* **TASK GOAL**: Set every entry down again precisely.

* **DATA PROVIDED**:
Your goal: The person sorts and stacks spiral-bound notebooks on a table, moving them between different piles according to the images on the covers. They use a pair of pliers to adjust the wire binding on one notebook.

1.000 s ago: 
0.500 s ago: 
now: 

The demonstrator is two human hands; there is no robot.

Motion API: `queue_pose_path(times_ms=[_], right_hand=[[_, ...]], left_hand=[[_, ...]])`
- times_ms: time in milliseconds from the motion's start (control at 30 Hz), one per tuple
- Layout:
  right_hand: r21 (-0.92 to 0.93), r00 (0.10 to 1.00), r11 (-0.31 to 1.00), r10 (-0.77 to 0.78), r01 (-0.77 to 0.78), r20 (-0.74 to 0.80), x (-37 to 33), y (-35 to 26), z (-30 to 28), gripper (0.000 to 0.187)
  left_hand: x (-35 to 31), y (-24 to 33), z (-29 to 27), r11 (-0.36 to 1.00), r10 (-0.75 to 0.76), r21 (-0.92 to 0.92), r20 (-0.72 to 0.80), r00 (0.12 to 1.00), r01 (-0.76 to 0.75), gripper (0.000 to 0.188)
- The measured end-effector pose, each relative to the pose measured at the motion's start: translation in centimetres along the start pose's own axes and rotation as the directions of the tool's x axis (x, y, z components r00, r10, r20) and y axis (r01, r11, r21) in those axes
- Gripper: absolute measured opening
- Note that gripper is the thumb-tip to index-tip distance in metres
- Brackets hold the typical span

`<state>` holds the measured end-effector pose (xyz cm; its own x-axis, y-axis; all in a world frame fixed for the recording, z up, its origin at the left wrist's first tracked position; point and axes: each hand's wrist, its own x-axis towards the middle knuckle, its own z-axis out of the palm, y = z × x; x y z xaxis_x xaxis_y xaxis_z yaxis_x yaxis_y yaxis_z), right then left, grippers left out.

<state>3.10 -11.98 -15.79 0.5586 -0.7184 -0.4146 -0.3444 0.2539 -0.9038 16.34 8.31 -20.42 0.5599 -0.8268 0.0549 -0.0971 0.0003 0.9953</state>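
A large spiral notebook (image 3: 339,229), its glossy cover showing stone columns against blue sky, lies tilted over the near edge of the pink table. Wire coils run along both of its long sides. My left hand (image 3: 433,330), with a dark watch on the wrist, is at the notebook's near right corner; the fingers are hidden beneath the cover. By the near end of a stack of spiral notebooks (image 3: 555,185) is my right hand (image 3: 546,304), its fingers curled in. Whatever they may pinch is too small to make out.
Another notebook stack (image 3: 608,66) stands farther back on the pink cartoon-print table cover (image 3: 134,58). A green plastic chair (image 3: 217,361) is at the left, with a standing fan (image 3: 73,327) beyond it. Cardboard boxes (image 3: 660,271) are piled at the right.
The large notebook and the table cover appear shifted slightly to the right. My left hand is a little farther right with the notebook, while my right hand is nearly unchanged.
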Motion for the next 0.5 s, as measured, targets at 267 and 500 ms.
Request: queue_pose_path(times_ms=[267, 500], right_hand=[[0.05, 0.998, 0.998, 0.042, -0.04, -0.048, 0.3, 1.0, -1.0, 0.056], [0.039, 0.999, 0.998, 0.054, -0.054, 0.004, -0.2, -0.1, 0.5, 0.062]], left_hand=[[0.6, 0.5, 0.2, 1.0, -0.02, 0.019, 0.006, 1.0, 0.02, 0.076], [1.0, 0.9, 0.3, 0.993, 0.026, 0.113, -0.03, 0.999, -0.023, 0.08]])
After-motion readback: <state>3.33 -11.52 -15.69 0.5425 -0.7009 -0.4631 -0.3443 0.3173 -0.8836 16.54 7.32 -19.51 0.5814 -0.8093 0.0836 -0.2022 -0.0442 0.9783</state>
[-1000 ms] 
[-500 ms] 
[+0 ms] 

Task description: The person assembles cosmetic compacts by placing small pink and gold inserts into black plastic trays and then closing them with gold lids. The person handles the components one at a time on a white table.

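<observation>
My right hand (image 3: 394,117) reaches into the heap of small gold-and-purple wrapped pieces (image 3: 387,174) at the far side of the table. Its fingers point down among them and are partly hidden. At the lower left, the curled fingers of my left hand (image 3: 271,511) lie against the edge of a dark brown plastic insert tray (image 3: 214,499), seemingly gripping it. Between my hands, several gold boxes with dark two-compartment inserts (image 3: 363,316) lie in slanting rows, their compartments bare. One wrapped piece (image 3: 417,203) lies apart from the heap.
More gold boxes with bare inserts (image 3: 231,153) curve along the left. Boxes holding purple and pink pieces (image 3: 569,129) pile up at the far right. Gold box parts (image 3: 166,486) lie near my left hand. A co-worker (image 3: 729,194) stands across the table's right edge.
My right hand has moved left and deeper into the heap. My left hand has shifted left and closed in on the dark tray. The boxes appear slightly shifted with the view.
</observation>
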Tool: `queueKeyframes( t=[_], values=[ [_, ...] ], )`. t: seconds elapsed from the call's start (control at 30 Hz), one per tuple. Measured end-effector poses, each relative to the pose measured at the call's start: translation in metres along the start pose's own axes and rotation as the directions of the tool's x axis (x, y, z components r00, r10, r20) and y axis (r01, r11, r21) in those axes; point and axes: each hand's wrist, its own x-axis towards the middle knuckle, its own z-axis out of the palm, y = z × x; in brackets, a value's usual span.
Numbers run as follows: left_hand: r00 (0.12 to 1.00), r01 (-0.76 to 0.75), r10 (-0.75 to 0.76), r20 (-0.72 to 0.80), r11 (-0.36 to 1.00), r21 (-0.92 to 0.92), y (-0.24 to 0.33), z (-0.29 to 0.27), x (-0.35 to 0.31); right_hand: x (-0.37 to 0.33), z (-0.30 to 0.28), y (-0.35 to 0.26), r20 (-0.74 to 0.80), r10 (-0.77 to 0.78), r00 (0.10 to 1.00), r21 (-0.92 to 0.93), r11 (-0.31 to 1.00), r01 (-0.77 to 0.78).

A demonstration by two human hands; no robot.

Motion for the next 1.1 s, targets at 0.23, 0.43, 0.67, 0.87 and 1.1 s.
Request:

* **PROBLEM SOLUTION**:
Your goal: The person sorts and stacks spiral-bound notebooks on a table, moving them between different piles according to the images on the covers. They use a pair of pliers to adjust the wire binding on one notebook.

1.000 s ago: 
0.500 s ago: 
now: 

The demonstrator is two human hands; there is no robot.

Motion API: `queue_pose_path(times_ms=[_], right_hand=[[_, ...]], left_hand=[[_, ...]])`
- times_ms: time in milliseconds from the motion's start (control at 30 Hz), one per tuple
- Layout:
  right_hand: r21 (-0.92 to 0.93), r00 (0.10 to 1.00), r11 (-0.31 to 1.00), r10 (-0.77 to 0.78), r01 (-0.77 to 0.78), r20 (-0.74 to 0.80), x (-37 to 33), y (-35 to 26), z (-30 to 28), gripper (0.000 to 0.187)
  left_hand: x (-35 to 31), y (-24 to 33), z (-29 to 27), r11 (-0.36 to 1.00), r10 (-0.75 to 0.76), r21 (-0.92 to 0.92), r20 (-0.72 to 0.80), r00 (0.12 to 1.00), r01 (-0.76 to 0.75), gripper (0.000 to 0.188)
- The measured end-effector pose, each relative to the pose measured at the motion's start: translation in centimetres along the start pose's own axes and rotation as the directions of the tool's x axis (x, y, z components r00, r10, r20) and y axis (r01, r11, r21) in those axes
- Gripper: absolute measured opening
- Note that gripper is the thumb-tip to index-tip distance in metres
- Brackets hold the typical span

`<state>` holds the measured end-effector pose (xyz cm; its own x-axis, y-axis; all in a world frame fixed for the recording, z up, its origin at the left wrist's first tracked position; point and axes: each hand's wrist, its own x-axis towards the middle knuckle, its own z-axis out of the palm, y = z × x; x y z xaxis_x xaxis_y xaxis_z yaxis_x yaxis_y yaxis_z), right then left, grippers left out.

<state>3.10 -11.98 -15.79 0.5586 -0.7184 -0.4146 -0.3444 0.2539 -0.9038 16.34 8.31 -20.42 0.5599 -0.8268 0.0549 -0.0971 0.0003 0.9953</state>
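A large spiral notebook (image 3: 339,229), its glossy cover showing stone columns against blue sky, lies tilted over the near edge of the pink table. Wire coils run along both of its long sides. My left hand (image 3: 433,330), with a dark watch on the wrist, is at the notebook's near right corner; the fingers are hidden beneath the cover. By the near end of a stack of spiral notebooks (image 3: 555,185) is my right hand (image 3: 546,304), its fingers curled in. Whatever they may pinch is too small to make out.
Another notebook stack (image 3: 608,66) stands farther back on the pink cartoon-print table cover (image 3: 134,58). A green plastic chair (image 3: 217,361) is at the left, with a standing fan (image 3: 73,327) beyond it. Cardboard boxes (image 3: 660,271) are piled at the right.
The large notebook and the table cover appear shifted slightly to the right. My left hand is a little farther right with the notebook, while my right hand is nearly unchanged.
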Motion for the next 0.5 s, as measured, targets at 267 and 500 ms.
Request: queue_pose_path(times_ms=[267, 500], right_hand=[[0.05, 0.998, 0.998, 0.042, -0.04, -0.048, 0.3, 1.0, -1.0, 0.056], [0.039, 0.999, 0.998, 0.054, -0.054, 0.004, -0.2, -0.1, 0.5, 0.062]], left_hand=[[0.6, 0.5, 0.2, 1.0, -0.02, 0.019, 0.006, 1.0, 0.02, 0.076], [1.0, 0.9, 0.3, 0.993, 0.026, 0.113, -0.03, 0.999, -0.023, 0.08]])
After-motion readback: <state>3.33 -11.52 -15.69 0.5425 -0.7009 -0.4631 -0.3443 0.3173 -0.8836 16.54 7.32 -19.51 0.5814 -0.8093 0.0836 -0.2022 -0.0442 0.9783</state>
[-1000 ms] 
[-500 ms] 
[+0 ms] 

Task description: The person assembles cosmetic compacts by placing small pink and gold inserts into black plastic trays and then closing them with gold lids. The person handles the components one at a time on a white table.

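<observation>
My right hand (image 3: 394,117) reaches into the heap of small gold-and-purple wrapped pieces (image 3: 387,174) at the far side of the table. Its fingers point down among them and are partly hidden. At the lower left, the curled fingers of my left hand (image 3: 271,511) lie against the edge of a dark brown plastic insert tray (image 3: 214,499), seemingly gripping it. Between my hands, several gold boxes with dark two-compartment inserts (image 3: 363,316) lie in slanting rows, their compartments bare. One wrapped piece (image 3: 417,203) lies apart from the heap.
More gold boxes with bare inserts (image 3: 231,153) curve along the left. Boxes holding purple and pink pieces (image 3: 569,129) pile up at the far right. Gold box parts (image 3: 166,486) lie near my left hand. A co-worker (image 3: 729,194) stands across the table's right edge.
My right hand has moved left and deeper into the heap. My left hand has shifted left and closed in on the dark tray. The boxes appear slightly shifted with the view.
</observation>
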Tool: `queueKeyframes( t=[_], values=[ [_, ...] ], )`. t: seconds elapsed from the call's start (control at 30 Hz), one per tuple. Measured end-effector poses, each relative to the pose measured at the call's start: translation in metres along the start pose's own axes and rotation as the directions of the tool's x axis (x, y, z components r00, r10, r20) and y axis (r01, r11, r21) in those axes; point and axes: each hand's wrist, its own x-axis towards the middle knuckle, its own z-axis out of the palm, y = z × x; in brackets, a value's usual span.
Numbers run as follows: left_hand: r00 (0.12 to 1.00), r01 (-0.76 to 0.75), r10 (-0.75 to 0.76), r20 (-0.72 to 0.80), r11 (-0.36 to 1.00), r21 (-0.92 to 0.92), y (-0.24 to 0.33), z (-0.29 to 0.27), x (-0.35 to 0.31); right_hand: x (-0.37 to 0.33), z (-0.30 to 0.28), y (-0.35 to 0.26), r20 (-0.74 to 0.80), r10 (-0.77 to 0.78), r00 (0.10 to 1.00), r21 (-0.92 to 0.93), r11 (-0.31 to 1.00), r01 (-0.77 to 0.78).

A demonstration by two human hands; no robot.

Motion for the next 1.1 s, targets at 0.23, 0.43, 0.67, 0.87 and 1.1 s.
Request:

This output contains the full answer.